WORK TASK:
Look below for the line containing "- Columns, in" and the line containing "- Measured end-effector"; repeat exactly those two lines and all lines between them, and nothing else.

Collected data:
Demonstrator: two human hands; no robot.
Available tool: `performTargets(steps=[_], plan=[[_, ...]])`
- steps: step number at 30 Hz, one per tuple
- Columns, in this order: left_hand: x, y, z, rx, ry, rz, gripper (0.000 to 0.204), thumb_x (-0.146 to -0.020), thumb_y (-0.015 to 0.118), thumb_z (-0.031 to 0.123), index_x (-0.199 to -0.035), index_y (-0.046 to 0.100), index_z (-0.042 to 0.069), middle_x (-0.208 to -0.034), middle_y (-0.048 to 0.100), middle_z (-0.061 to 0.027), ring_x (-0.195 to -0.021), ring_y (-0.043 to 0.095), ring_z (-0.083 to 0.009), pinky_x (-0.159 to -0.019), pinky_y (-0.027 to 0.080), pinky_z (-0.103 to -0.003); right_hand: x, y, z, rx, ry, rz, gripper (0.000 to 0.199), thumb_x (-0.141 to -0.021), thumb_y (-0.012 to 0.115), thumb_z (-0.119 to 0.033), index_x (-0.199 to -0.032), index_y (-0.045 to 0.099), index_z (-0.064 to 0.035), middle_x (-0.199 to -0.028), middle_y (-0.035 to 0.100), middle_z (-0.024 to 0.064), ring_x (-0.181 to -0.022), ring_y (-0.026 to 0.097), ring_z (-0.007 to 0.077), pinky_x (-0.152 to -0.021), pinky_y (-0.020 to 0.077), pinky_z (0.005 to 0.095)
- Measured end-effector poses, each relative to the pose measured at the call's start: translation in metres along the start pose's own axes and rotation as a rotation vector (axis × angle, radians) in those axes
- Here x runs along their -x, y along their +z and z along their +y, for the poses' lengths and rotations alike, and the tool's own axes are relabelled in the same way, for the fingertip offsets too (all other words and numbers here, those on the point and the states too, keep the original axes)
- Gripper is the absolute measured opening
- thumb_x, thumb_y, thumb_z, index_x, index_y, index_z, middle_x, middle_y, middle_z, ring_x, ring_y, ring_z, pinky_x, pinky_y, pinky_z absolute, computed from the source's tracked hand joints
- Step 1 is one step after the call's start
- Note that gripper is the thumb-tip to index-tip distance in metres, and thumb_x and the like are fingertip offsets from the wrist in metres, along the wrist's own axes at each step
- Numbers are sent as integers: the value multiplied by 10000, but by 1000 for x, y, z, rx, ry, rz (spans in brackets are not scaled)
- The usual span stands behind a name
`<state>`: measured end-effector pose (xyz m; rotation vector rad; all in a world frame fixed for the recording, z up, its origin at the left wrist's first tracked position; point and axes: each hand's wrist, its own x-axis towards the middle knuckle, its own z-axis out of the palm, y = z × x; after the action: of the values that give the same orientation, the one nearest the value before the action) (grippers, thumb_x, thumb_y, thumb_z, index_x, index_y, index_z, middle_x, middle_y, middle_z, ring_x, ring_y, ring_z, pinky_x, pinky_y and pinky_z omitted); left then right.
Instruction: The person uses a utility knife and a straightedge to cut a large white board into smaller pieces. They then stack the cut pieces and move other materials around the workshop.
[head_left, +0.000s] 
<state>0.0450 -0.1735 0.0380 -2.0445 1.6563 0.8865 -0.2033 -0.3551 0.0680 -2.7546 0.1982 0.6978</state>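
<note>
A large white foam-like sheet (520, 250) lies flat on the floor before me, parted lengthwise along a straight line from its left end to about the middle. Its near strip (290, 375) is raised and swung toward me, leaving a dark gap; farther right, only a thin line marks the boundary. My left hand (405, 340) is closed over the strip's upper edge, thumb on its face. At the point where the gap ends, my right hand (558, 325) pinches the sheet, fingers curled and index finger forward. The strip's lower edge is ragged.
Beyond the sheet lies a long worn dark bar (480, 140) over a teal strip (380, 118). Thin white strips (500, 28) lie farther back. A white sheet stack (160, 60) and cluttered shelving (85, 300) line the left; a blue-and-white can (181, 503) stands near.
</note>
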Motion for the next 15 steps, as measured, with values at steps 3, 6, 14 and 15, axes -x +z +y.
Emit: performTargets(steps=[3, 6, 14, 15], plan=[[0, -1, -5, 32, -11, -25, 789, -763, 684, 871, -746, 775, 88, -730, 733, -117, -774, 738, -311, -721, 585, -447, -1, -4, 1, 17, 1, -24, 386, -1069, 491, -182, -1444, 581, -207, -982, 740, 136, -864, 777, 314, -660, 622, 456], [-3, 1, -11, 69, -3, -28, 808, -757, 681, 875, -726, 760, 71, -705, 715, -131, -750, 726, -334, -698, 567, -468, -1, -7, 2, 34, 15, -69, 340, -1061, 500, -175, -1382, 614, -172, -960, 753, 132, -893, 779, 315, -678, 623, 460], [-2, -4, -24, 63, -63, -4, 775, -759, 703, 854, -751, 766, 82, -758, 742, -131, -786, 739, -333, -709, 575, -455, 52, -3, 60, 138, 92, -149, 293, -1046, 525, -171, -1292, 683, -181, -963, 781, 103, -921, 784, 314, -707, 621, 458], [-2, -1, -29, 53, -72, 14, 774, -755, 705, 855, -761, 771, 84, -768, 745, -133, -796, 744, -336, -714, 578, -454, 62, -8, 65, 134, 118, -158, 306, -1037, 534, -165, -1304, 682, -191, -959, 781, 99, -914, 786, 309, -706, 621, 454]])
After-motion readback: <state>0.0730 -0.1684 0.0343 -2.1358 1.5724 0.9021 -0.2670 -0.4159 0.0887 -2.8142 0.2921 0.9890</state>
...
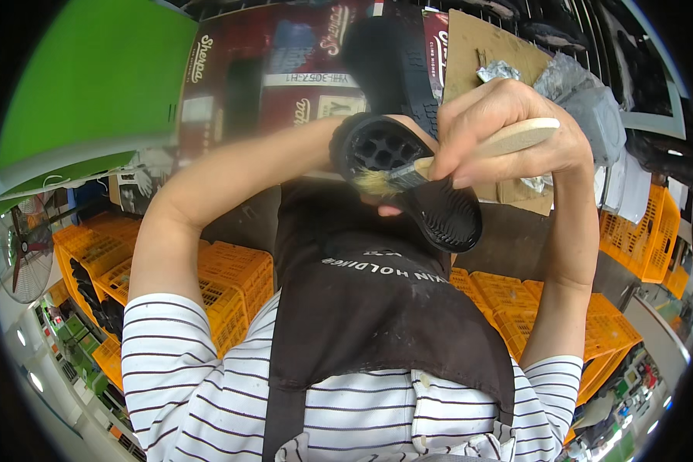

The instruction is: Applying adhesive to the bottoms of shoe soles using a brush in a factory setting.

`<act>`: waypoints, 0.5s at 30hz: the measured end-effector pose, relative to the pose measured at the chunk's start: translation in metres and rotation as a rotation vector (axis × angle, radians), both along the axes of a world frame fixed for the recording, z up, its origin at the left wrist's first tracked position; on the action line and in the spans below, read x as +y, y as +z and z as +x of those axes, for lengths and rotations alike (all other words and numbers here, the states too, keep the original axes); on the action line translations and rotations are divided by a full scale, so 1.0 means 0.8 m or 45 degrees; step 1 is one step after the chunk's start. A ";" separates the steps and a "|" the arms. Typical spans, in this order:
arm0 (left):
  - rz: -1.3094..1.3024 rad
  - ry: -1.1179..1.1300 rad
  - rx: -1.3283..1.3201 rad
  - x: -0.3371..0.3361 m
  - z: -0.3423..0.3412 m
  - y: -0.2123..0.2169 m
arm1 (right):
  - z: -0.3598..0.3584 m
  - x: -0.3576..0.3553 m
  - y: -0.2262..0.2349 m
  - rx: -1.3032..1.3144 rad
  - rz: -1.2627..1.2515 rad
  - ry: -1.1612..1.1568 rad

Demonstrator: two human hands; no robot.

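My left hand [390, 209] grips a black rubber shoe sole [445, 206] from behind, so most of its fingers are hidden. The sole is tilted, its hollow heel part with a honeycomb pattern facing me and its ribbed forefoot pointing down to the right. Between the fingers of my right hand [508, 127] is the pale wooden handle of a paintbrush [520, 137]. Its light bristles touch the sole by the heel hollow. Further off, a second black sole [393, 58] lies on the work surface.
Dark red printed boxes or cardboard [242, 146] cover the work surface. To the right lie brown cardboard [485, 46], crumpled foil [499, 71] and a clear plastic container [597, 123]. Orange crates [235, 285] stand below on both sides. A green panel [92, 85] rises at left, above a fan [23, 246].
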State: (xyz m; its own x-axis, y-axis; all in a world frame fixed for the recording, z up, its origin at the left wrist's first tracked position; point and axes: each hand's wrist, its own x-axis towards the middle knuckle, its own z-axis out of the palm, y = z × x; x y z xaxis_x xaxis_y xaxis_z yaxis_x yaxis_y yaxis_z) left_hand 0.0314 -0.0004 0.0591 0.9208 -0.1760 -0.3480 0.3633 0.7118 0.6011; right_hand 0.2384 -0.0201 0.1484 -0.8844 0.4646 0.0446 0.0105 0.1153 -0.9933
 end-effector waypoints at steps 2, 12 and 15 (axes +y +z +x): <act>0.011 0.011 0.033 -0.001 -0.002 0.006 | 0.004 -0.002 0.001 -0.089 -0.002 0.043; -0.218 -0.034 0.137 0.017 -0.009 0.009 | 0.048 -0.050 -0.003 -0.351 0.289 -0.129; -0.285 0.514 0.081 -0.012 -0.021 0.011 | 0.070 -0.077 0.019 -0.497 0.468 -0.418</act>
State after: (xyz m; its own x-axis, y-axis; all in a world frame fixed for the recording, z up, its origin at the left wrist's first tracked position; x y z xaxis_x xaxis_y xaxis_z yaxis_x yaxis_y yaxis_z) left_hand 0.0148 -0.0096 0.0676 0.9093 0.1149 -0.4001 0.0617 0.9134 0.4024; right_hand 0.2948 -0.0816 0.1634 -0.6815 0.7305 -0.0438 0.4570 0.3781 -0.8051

ANSWER FOR THIS EXERCISE:
- Columns, in this order: left_hand: x, y, z, rx, ry, rz, gripper (0.000 to 0.204), thumb_x (-0.146 to -0.020), thumb_y (-0.015 to 0.118), thumb_z (-0.031 to 0.123), index_x (-0.199 to -0.035), index_y (-0.046 to 0.100), index_z (-0.042 to 0.069), middle_x (-0.208 to -0.034), middle_y (-0.048 to 0.100), middle_z (-0.061 to 0.027), ring_x (-0.195 to -0.021), ring_y (-0.043 to 0.095), ring_z (-0.083 to 0.009), pinky_x (-0.159 to -0.019), pinky_y (-0.027 to 0.080), pinky_z (-0.103 to -0.003); right_hand: x, y, z, rx, ry, rz, gripper (0.000 to 0.199), thumb_x (-0.141 to -0.021), thumb_y (-0.012 to 0.115), thumb_z (-0.119 to 0.033), index_x (-0.199 to -0.032), index_y (-0.045 to 0.099), index_z (-0.064 to 0.035), middle_x (-0.199 to -0.028), middle_y (-0.035 to 0.100), middle_z (-0.024 to 0.064), ring_x (-0.181 to -0.022), ring_y (-0.026 to 0.097), ring_z (-0.007 to 0.077), pinky_x (-0.152 to -0.021), pinky_y (-0.020 to 0.077), pinky_z (0.005 to 0.095)
- Measured end-effector poses, each relative to the pose measured at the call's start: translation in metres along the start pose's own axes and rotation as a rotation vector (axis × angle, radians) in those axes

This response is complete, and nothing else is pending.